*Work required*. Skip every picture. Print each line from the one containing "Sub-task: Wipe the" through the end of the records below, word for word.

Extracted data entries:
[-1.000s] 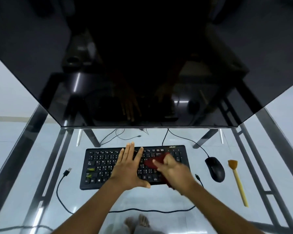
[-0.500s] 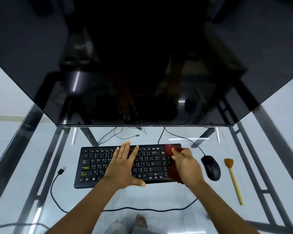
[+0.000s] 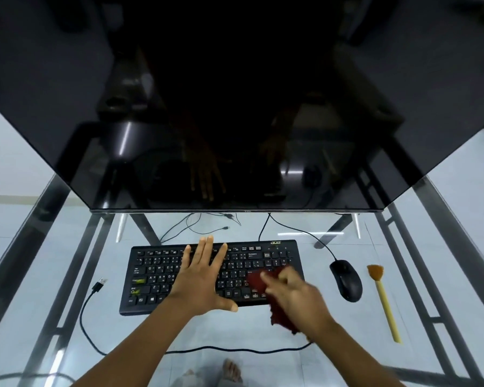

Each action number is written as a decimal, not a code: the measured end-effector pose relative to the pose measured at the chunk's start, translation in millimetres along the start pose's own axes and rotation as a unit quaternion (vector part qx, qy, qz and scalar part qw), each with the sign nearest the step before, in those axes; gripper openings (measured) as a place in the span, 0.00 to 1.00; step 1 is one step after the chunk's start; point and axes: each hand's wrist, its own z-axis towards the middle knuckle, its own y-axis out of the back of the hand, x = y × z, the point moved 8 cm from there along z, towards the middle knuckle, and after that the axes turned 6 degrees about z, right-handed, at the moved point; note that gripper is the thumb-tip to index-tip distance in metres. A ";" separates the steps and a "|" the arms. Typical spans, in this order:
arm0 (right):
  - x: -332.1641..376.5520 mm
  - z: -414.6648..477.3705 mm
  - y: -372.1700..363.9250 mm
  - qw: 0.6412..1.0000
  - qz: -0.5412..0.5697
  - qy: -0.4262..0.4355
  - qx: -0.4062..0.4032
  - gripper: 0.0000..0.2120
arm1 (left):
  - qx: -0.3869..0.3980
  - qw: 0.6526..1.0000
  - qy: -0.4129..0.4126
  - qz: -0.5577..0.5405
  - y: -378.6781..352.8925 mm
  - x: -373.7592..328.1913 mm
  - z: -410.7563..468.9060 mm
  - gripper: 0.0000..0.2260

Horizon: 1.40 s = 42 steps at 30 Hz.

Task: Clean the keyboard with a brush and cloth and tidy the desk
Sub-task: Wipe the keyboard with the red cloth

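1. The right hand (image 3: 294, 294) is smeared by blur. Whether its fingers pinch or only press the dark red cloth (image 3: 259, 282) cannot be told, and it covers part of that cloth.
2. The flat left hand (image 3: 200, 277) hides the middle keys of the black rectangular keyboard (image 3: 151, 277), whose key legends are too small to read.
3. The large glossy black monitor (image 3: 235, 107) is cut off at the top edge.
4. The thin black cable (image 3: 80, 317) vanishes under the right forearm.

"acer" logo on keyboard (image 3: 179, 275) top right edge; key legends too small.
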 end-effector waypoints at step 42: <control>-32.1 47.0 38.1 0.965 -0.140 -0.222 -0.013 0.18 | -0.041 0.999 -0.006 -0.029 4.5 2.4 -2.9 0.65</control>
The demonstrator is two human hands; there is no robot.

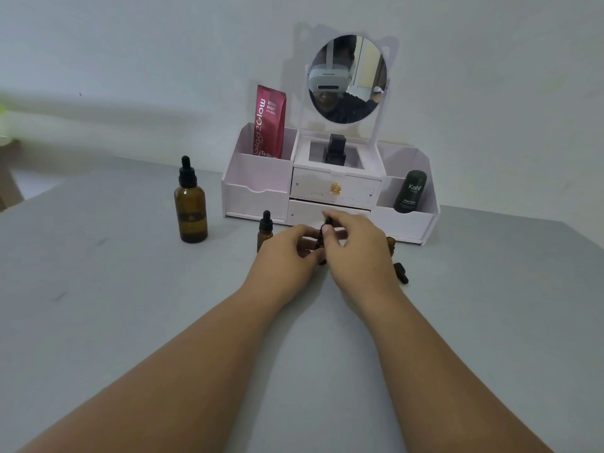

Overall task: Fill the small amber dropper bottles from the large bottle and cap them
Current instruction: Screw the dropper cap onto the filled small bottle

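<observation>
The left hand point(287, 253) curls its fingers round a small amber bottle point(321, 246), the right hand point(356, 243) pinches the dropper cap point(327, 221) on top, so this looks like capping; next, twist it tight.

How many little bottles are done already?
One looks done: a small capped bottle stands by the organizer. In hand: the left hand holds a second small bottle while the right hand pinches its dropper cap. Left: an open small bottle beside a loose dropper cap on the table. Fill levels cannot be seen.
</observation>
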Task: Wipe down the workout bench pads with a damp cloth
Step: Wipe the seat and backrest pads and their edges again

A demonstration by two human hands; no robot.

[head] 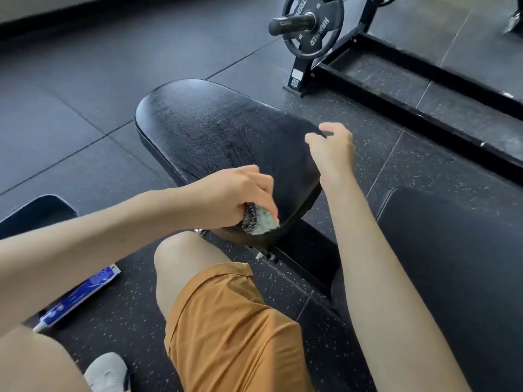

*Solution to this problem*.
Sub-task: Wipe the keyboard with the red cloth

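1. The right hand (image 3: 294, 294) is smeared by blur. Whether its fingers pinch or only press the dark red cloth (image 3: 259, 282) cannot be told, and it covers part of that cloth.
2. The flat left hand (image 3: 200, 277) hides the middle keys of the black rectangular keyboard (image 3: 151, 277), whose key legends are too small to read.
3. The large glossy black monitor (image 3: 235, 107) is cut off at the top edge.
4. The thin black cable (image 3: 80, 317) vanishes under the right forearm.

"acer" logo on keyboard (image 3: 179, 275) top right edge; key legends too small.
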 end-effector waypoints at step 42: <control>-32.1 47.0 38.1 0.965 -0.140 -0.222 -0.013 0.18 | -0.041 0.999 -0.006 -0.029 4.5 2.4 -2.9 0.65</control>
The demonstrator is two human hands; there is no robot.


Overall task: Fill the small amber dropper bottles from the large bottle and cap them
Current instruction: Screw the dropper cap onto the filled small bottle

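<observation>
The left hand point(287, 253) curls its fingers round a small amber bottle point(321, 246), the right hand point(356, 243) pinches the dropper cap point(327, 221) on top, so this looks like capping; next, twist it tight.

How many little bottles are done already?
One looks done: a small capped bottle stands by the organizer. In hand: the left hand holds a second small bottle while the right hand pinches its dropper cap. Left: an open small bottle beside a loose dropper cap on the table. Fill levels cannot be seen.
</observation>
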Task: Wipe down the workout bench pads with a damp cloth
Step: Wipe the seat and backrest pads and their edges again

A demonstration by two human hands; no robot.

[head] 

No further response is required.